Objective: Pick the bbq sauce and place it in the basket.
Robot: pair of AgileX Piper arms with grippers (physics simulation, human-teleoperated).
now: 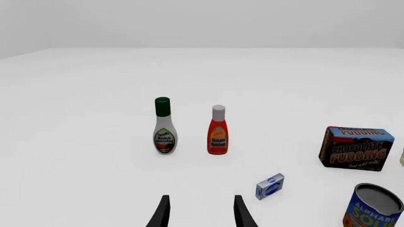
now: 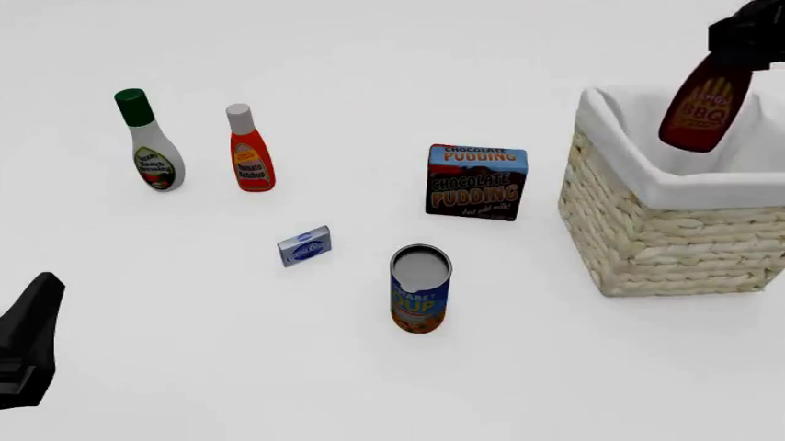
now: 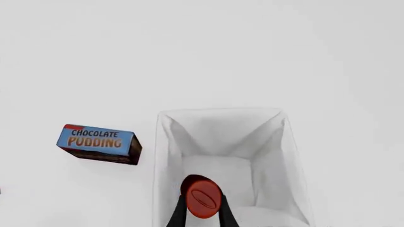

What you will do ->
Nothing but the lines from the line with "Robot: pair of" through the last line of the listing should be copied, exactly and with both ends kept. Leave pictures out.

Result of the task ->
Robot: pair of AgileX Piper arms with grippers (physics simulation, human-teleoperated).
now: 
now: 
now: 

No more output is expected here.